Nov. 1, 2011 -- Preterm birth rates improved in nearly every state between 2006 and 2009, but the United States still merited only a "C" on the March of Dimes' latest Premature Birth Report Card.
The U.S. rate rose to a peak of 12.8% in 2006. It declined to 12.3% in 2008 and, according to preliminary data, to 12.2% in 2009.
Back in 1981, the preterm birth rate was 9.4%.
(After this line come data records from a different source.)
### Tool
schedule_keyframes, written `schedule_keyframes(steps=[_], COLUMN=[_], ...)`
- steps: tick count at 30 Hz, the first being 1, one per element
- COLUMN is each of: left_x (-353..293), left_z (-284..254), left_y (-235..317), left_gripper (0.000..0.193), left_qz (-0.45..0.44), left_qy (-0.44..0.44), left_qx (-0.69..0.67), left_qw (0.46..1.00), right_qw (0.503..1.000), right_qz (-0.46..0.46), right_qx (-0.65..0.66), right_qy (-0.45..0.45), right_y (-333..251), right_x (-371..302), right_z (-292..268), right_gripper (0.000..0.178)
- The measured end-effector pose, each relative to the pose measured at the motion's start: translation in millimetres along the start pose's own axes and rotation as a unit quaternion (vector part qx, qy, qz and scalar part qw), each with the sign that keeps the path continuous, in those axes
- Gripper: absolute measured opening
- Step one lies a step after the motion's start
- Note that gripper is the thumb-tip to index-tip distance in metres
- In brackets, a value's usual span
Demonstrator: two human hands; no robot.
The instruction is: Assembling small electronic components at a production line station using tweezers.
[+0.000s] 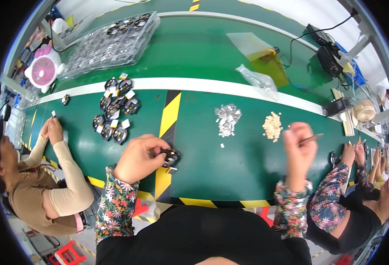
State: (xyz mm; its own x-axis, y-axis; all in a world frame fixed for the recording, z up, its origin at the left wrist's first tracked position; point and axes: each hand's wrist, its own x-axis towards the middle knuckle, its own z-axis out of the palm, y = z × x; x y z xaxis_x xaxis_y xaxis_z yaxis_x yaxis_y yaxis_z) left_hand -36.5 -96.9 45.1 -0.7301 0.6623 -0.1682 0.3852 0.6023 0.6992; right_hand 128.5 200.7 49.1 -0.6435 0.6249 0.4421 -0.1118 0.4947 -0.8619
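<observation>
My left hand (142, 157) pinches a small round black part (171, 158) with metal bits in it, over the yellow-and-black tape strip on the green table. My right hand (299, 150) is raised to the right of a pile of small cream pieces (272, 126), its fingers closed on slim tweezers (311, 139). Whether the tweezer tip holds anything is too small to tell. Between the hands, farther back, lies a heap of small silvery-white pieces (228, 119), with a single white piece (222, 145) just in front of it.
Several black round parts with white tabs (115, 108) cluster at left. Behind them sits a stack of clear trays (110, 44). A pink-and-white fan (43, 70) stands far left. Clear bags (258, 81) lie beyond the white rail. Co-workers (48, 185) sit on both sides.
</observation>
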Motion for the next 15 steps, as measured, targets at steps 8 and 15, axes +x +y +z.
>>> schedule_keyframes(steps=[8, 15], left_x=[49, 50], left_z=[56, 78], left_y=[51, 47], left_gripper=[0.015, 0.024], left_qz=[0.022, 0.03], left_qy=[-0.079, -0.094], left_qx=[-0.392, -0.446], left_qw=[0.917, 0.89], right_qw=[0.969, 0.97], right_qz=[-0.133, -0.106], right_qx=[-0.07, -0.129], right_qy=[-0.197, -0.178], right_y=[-31, -14], right_x=[-16, -22], right_z=[71, 77], right_gripper=[0.029, 0.024])
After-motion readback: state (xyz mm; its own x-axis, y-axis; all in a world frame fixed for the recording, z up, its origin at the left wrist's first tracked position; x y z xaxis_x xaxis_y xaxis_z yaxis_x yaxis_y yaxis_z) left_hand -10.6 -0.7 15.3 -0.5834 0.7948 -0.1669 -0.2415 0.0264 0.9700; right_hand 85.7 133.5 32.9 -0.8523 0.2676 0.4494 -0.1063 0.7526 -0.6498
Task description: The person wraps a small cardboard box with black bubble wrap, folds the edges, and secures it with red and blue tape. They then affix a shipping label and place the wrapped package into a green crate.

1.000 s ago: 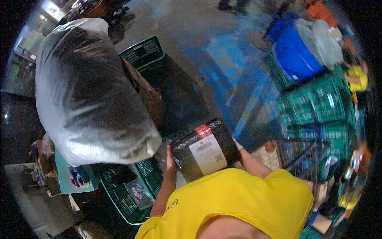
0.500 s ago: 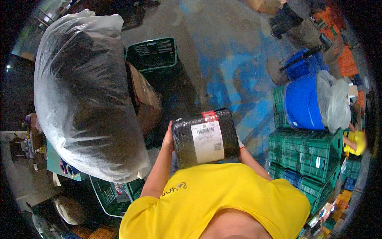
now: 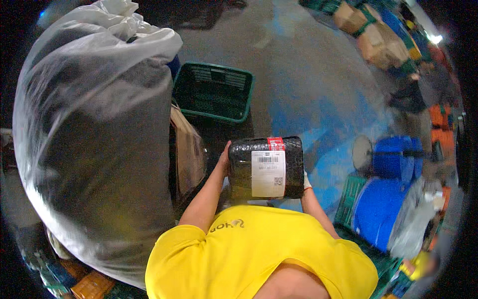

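A black parcel [image 3: 242, 167] wrapped in bubble wrap is held level in front of my chest, between both hands. A white label [image 3: 268, 174] with a barcode and a red sticker [image 3: 276, 143] are on its upper face. My left hand [image 3: 225, 158] presses on its left side, fingers partly hidden behind it. On the opposite side is my right hand [image 3: 306, 182], mostly covered by the parcel, with something white on it and a red band at the wrist.
A large filled translucent plastic bag [image 3: 94, 129] stands at my left, beside a cardboard box [image 3: 188, 149]. Ahead left is a green plastic basket [image 3: 244, 94]. Blue drums [image 3: 378, 212] and green crates [image 3: 351, 199] line the right. Another person [image 3: 420, 265] in yellow is far right.
My view has shifted: the plastic bag looms larger on the left, the green basket appears nearer and further right, and the blue drums sit lower. The parcel stays between my hands.
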A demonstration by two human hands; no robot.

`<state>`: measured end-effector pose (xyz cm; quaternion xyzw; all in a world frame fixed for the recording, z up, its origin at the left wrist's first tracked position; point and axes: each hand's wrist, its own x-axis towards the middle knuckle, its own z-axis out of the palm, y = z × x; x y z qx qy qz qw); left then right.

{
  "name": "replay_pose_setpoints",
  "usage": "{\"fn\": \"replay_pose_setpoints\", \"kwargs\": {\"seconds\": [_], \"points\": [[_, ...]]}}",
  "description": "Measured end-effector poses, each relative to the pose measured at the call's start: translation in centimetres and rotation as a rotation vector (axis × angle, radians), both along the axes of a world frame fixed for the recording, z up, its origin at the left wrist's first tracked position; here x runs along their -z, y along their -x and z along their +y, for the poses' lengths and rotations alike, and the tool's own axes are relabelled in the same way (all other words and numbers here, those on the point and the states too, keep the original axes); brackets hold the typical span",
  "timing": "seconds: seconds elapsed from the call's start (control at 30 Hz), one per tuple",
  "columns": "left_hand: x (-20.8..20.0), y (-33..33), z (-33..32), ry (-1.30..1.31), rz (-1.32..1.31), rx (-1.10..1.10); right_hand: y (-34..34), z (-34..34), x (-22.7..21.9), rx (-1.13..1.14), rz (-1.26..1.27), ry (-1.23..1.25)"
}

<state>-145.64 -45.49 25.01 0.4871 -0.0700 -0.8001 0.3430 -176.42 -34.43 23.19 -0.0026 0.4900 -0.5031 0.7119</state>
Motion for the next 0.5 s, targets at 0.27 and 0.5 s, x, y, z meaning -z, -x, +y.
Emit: {"fn": "replay_pose_setpoints", "kwargs": {"seconds": [0.27,0.5], "points": [[13.3,-3.3,-21.7,0.008,-0.007,-0.235,-1.2,-29.0,7.0,-0.327,-0.018,-0.125],[14.9,-3.8,-26.5,0.156,-0.858,-0.336,-3.9,-39.2,7.1,-0.605,0.294,-0.047]]}}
Jennifer Howse, PhD, president of the March of Dimes, attributes the climb over time to such factors as the growing problem of obesity, which increases the risk of gestational diabetes and high blood pressure; increasing numbers of uninsured women; and the rising rate of elective C-sections, some of which may be scheduled too early.
"There have been a lot of trends that have gone in the wrong direction in terms of women's health status," Howse says.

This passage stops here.